Windows installation

Python

Install the latest Python 2 (this is 2.7.6 at the moment). This was all tested with the x86 release, so I'd recommend that (not x86-64).

Make a directory to work in, e.g. pdf_to_html

Open command prompt in this work folder (quick way, in Explorer, right click the folder while holding shift, Open Command Prompt).

Try running Python by entering python into the command prompt. If you get 'python' is not recognized..., execute this command: set PATH=%PATH%;"C:\Python27" (That's the default for Python in Windows; otherwise replace the Python directory with wherever your Python lives.)

If you need this change, it only persists in this command prompt; there are plenty of guides on how to set this permanently using Windows Control Panel.

At this stage, you should be able to execute the command python at the prompt, and you'll be in a Python interpreter. Exit this by entering exit() to return to the command prompt.

lxml

Download lxml from https://pypi.python.org/pypi/lxml/3.3.5

Get lxml-3.3.5.win32-py2.7.exe

You can install lxml. Alternatively, you can just open the archive up with e.g. 7-Zip (it's an executable zip file) and extract the lxml directory to your work pdf_to_html folder

Start the Python interpreter again in the same command prompt with python; enter import lxml. If all is well, you should see nothing, it should execute silently (without any ImportError). Great! Exit back to the command prompt again with exit().

pdftohtml.exe

We need a recent version of the pdftohtml program that does the conversion from PDF to XML. An easy way to get this on Windows is via Calibre Portable. Install it anywhere; you just need a few files from it. From where you installed it, from the folder containing calibre.exe, copy pdftohtml.exe into your pdf_to_html work folder. Next, go into the DLLs folder in the Calibre install, copy freetype.dll, jpeg.dll, libpng12.dll, zlib1.dll to your pdf_to_html directory.

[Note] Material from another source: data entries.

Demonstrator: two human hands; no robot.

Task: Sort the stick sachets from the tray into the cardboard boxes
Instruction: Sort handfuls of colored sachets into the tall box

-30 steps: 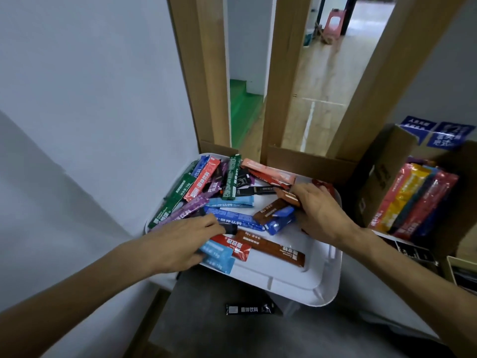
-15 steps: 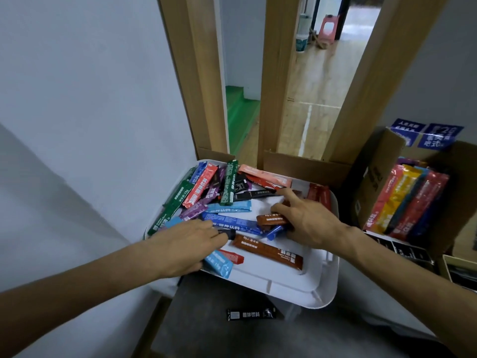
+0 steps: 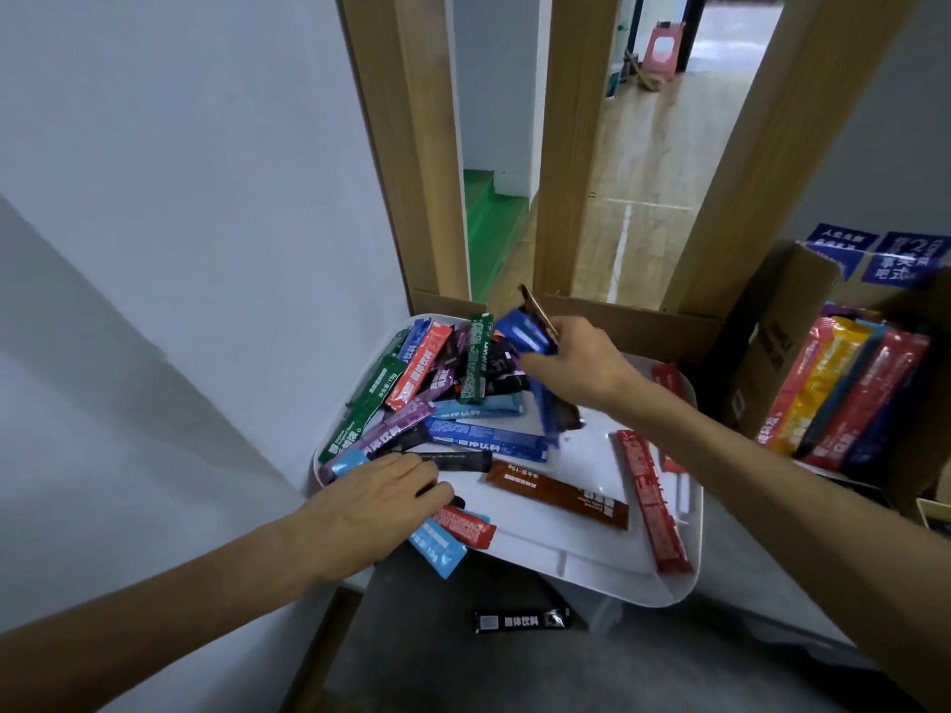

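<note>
Holding sachets (image 3: 525,334) above the tray (image 3: 581,553)
Right hand (image 3: 579,370) pinches a blue and a brown sachet over the pile (image 3: 463,383); left hand (image 3: 375,499), fingers straight and together, rests flat on sachets at the tray's near-left edge. Box (image 3: 772,347) stands at right.

"固体饮料" on black sachet (image 3: 521,620), "15g" on brown sachet (image 3: 558,496)
</note>
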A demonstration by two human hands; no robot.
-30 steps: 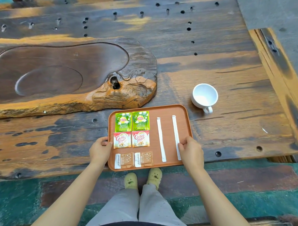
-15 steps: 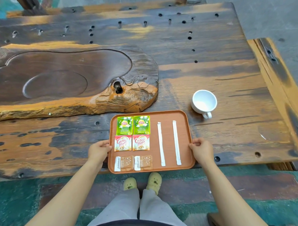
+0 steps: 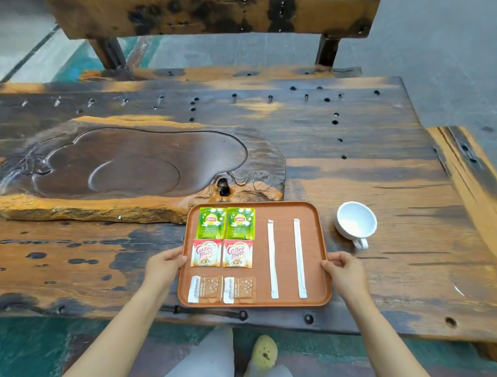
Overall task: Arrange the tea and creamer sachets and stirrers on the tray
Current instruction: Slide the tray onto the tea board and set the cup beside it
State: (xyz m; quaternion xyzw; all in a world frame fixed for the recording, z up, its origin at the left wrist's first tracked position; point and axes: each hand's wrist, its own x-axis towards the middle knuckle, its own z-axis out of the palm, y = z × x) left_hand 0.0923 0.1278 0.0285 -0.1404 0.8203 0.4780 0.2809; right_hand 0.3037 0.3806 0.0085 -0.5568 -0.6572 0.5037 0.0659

This pdf_to_html.py script

Download the pdf_to_html.py from this gist and save as pdf_to_html.py; this is hacked to work on Windows without needing the scraperwiki package. Move this to your work pdf_to_html folder.

Usage

Right, after all that hard work, you should have pdf_to_html.py, pdftohtml.exe and the DLLs from Calibre with the lxml folder all in your pdf_to_html folder.

Execute in the command prompt you've been using this whole time with python pdf_to_html.py http://www.somepdf.url > output.html

If you want to use the hidden text option, python pdf_to_html.py http://www.somepdf.url hidden > output.html

View output.html in a browser to see the output.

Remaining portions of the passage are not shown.